Lionsgate Home Entertainment released or re-released some episodes of the show on VHS in four numbered volumes in 2001. Volume 1 included the special "Fleet of Doom" and episode 71, "The Alliance Strikes Back". Volumes 2-4 included the first six episodes of the show in chronological order.

The show was released on DVD by the likes of Media Blasters and Gaiam Vivendi Entertainment, and was released on a Complete Series DVD set by Universal Pictures Home Entertainment with their distribution deal with DreamWorks Animation on September 10, 2019.

==Reception==
The show was ranked the 76th best animated series by IGN.

==Other media==
===Sequels===

A CGI sequel series that takes place five years after the first series that deviated from the original design, the series centers around the Voltron Force reuniting to fight bionic Prince Lotor, while dealing with an artificial intelligence "Amalgamus", a sophisticated computer and a supposedly reformed King Zarkon. Ross, Ward, and Bell were the only cast members to return.
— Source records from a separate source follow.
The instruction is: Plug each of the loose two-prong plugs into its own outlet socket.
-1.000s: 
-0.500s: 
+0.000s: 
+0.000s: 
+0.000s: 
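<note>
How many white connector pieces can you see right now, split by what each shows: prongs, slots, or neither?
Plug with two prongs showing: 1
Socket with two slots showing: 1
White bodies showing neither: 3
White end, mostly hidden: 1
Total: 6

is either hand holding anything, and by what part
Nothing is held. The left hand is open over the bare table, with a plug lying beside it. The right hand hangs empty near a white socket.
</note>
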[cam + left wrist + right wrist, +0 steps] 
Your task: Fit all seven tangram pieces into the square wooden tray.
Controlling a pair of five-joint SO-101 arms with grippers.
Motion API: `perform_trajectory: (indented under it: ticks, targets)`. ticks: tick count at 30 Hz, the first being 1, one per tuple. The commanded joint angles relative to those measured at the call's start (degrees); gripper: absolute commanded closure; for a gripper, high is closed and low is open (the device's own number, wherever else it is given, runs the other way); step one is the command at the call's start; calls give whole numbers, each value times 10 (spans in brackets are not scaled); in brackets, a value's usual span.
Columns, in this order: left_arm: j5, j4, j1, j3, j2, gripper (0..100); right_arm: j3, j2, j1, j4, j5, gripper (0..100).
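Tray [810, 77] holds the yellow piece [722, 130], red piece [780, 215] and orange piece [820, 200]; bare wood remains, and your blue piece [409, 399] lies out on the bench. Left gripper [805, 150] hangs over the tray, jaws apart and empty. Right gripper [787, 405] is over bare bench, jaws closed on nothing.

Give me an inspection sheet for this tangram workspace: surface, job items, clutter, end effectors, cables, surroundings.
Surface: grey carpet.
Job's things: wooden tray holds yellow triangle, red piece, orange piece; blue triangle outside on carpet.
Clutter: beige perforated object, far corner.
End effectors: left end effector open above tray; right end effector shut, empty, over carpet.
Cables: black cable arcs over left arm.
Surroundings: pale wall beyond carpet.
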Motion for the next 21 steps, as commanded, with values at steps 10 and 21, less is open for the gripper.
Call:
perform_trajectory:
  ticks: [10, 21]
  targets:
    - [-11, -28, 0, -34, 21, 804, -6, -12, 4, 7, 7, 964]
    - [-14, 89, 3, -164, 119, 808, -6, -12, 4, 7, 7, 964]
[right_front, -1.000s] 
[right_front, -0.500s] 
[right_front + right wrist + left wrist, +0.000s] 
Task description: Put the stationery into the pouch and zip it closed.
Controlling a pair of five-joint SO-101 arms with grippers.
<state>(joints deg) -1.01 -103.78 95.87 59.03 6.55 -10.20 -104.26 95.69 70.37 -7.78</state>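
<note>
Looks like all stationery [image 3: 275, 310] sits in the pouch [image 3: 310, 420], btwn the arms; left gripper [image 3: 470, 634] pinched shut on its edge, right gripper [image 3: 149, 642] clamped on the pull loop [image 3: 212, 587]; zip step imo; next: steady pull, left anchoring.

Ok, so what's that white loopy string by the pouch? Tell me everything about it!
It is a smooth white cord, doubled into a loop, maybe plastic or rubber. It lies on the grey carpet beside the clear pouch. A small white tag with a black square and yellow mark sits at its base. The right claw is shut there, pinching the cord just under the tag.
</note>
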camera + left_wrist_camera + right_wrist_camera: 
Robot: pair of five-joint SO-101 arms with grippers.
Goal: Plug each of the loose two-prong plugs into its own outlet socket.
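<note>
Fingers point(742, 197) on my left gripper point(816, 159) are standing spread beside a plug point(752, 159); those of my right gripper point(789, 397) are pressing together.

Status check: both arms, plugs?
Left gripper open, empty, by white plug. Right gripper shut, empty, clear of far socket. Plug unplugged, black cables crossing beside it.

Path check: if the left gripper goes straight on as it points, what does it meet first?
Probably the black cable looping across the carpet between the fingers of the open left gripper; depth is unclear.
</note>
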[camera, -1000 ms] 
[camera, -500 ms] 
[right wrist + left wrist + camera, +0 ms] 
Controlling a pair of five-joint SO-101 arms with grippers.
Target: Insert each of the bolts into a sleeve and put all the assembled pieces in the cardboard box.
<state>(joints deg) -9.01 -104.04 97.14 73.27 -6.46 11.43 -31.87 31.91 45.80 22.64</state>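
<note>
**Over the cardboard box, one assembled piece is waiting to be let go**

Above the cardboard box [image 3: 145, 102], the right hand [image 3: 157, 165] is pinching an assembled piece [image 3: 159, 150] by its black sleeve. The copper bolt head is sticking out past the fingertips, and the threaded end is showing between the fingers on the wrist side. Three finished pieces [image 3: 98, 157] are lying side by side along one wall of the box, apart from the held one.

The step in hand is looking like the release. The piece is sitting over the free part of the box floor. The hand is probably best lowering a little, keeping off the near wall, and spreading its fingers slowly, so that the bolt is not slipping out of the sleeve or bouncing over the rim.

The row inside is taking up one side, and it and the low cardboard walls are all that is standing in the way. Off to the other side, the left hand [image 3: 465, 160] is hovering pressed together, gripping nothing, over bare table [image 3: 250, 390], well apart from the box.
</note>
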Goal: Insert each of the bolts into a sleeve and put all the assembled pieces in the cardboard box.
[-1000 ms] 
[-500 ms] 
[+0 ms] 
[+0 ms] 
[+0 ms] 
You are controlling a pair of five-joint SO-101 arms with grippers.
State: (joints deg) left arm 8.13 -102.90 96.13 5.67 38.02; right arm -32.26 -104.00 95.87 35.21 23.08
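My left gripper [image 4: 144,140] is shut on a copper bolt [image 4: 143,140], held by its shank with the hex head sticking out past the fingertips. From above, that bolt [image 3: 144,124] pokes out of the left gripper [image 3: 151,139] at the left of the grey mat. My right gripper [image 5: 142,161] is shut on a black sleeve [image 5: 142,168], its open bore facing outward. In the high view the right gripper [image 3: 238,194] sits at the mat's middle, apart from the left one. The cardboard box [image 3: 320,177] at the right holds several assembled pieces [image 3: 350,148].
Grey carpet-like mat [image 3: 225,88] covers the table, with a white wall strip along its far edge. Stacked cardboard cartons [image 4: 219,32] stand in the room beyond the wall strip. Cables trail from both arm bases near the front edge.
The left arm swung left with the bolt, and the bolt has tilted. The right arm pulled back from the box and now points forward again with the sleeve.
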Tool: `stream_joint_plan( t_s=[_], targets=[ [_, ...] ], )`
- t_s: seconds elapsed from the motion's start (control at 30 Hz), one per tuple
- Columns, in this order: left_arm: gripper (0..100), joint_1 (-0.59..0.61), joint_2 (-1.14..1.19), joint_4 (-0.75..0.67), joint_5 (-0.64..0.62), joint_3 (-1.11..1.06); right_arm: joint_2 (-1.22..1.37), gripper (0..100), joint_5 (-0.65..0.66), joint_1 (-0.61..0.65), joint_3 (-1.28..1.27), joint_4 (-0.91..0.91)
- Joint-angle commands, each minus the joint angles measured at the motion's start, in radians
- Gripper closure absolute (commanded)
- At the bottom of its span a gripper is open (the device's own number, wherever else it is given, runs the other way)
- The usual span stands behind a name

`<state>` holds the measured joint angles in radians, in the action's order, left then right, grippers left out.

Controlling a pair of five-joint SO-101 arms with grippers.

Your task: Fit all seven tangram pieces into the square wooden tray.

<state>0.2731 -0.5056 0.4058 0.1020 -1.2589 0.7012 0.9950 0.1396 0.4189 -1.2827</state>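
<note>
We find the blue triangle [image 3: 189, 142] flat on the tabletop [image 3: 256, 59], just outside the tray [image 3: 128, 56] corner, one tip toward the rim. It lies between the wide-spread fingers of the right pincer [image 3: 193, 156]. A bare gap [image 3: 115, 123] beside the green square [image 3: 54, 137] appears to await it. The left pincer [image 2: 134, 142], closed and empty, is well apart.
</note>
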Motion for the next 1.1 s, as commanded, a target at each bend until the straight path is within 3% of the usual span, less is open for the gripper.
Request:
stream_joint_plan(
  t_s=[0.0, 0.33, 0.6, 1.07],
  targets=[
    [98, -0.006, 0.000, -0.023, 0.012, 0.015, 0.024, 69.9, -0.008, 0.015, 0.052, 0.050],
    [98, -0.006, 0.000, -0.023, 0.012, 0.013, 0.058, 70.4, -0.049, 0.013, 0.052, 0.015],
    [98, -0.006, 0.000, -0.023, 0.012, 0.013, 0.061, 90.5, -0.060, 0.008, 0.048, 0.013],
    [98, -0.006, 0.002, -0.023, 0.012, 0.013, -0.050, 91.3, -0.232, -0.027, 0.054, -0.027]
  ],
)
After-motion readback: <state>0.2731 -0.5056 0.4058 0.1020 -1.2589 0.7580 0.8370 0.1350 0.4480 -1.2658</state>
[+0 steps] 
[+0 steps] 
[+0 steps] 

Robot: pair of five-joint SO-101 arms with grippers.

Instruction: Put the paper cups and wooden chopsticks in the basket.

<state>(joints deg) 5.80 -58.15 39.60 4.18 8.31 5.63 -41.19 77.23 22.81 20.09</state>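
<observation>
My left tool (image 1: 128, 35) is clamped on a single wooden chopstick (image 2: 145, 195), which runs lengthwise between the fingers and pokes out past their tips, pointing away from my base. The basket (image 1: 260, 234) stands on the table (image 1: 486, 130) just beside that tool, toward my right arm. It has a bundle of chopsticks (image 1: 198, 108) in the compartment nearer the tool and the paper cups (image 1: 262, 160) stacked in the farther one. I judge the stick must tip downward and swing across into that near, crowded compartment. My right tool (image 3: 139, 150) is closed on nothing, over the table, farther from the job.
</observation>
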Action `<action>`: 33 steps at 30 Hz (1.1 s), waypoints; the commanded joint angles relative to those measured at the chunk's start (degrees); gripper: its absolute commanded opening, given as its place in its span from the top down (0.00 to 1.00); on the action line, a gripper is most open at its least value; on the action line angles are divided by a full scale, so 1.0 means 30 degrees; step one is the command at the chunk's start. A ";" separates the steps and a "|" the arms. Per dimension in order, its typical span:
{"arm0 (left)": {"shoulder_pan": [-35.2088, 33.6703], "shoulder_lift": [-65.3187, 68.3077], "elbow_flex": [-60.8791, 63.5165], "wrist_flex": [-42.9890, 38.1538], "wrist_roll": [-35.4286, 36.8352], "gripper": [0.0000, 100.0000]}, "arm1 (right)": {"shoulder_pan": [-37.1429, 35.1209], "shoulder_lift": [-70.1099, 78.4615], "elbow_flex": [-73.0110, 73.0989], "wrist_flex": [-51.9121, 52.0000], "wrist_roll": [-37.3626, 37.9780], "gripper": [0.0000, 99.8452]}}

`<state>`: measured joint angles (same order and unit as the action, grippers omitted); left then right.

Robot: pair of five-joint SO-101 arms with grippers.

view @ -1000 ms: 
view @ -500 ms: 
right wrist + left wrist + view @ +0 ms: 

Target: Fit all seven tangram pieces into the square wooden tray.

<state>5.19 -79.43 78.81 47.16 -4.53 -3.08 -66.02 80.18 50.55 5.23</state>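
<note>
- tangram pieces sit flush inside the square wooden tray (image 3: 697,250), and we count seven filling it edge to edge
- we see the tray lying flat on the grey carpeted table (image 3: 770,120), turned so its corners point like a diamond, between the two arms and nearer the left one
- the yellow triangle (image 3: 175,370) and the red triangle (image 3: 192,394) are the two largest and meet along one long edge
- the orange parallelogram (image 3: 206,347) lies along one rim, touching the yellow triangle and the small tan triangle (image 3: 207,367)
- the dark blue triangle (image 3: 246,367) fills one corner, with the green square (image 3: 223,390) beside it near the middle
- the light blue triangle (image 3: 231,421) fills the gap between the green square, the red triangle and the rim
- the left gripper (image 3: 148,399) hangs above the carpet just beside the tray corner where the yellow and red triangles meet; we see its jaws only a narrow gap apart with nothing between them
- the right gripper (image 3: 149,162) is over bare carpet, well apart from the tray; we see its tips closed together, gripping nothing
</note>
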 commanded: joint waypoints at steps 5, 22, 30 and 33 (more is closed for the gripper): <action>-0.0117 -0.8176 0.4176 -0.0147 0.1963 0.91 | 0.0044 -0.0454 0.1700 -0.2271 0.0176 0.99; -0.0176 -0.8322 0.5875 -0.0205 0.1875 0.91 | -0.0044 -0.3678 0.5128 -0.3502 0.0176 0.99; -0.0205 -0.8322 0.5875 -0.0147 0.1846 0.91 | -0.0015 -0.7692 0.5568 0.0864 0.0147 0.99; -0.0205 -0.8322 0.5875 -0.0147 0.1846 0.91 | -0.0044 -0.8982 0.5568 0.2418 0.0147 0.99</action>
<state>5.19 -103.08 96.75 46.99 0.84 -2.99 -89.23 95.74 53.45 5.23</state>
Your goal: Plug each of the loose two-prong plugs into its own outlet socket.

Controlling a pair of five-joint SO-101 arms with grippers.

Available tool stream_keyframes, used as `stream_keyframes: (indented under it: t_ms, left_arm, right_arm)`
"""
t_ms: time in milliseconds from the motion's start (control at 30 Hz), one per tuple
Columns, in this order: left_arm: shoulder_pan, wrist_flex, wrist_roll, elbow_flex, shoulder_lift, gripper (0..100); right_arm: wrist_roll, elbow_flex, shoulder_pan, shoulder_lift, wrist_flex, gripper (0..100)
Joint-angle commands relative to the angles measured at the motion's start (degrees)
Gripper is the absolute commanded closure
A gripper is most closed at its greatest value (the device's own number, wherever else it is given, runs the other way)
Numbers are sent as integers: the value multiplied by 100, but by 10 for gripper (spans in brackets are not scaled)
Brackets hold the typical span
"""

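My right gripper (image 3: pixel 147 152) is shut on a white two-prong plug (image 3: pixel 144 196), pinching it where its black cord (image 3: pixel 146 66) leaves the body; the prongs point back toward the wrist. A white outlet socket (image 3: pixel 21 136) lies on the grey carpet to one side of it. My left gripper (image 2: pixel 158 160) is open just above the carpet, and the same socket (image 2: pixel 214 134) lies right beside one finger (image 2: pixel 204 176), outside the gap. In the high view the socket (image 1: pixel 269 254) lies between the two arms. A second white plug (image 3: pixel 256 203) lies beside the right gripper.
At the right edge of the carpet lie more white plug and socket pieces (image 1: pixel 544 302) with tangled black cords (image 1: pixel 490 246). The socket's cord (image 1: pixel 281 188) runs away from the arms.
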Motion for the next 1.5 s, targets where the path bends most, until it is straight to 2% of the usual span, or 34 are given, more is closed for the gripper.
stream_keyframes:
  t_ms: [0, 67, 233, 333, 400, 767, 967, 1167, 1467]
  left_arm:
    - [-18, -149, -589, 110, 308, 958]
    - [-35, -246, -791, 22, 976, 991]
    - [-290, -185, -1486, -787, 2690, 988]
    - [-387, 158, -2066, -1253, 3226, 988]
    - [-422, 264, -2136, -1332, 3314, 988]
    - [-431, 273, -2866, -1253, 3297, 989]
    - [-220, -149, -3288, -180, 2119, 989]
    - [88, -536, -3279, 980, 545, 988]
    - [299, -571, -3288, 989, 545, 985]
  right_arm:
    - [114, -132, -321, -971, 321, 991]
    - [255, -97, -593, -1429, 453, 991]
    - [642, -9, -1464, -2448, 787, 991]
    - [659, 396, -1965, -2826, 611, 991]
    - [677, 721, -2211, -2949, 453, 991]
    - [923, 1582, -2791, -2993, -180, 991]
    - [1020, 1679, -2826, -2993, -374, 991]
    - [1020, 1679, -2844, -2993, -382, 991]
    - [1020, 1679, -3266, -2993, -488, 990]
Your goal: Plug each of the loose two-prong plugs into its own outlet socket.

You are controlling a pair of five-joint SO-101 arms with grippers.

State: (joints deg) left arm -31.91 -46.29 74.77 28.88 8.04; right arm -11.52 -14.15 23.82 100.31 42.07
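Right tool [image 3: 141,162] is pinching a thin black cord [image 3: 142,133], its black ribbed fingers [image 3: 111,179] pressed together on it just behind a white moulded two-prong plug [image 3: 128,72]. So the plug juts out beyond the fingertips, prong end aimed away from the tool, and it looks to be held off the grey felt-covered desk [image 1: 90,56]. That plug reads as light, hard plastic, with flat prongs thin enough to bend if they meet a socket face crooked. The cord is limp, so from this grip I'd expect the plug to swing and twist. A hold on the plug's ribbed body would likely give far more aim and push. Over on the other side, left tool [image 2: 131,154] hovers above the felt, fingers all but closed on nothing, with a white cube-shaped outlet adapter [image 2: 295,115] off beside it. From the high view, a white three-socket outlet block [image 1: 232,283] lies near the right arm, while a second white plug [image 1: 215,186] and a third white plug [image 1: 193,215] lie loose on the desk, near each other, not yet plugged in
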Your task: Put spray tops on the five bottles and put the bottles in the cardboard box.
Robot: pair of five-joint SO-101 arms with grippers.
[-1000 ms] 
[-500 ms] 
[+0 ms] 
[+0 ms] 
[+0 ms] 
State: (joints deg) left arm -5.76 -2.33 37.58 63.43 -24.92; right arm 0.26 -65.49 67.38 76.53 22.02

Another sequel series that features the Voltron Force and their three cadets training to be the next Voltron pilots, while battling their old enemy Lotor and corrupt military head intent on destroying the Voltron and its pilots to stage a coup d'état and become president of Galaxy Garrison himself. The series aired on Nicktoons and ended after one season.

===Video game===

A video game based on the 1984 show was released in 2011 for PlayStation 3 and Xbox 360 consoles.

===Reboot===

On January 5, 2016, Netflix and DreamWorks Animation announced a new original animated Voltron series to debut in 2016 as a reboot of both the franchise and the GoLion anime. Produced in an anime-influenced style with CGI Voltron action sequences, featuring a whole new cast with Lauren Montgomery and Joaquim Dos Santos, both known for their work on Avatar: The Last Airbender and its sequel The Legend of Korra, as showrunners. The show debuted on Netflix and ran for 8 seasons with a total of 78 episodes.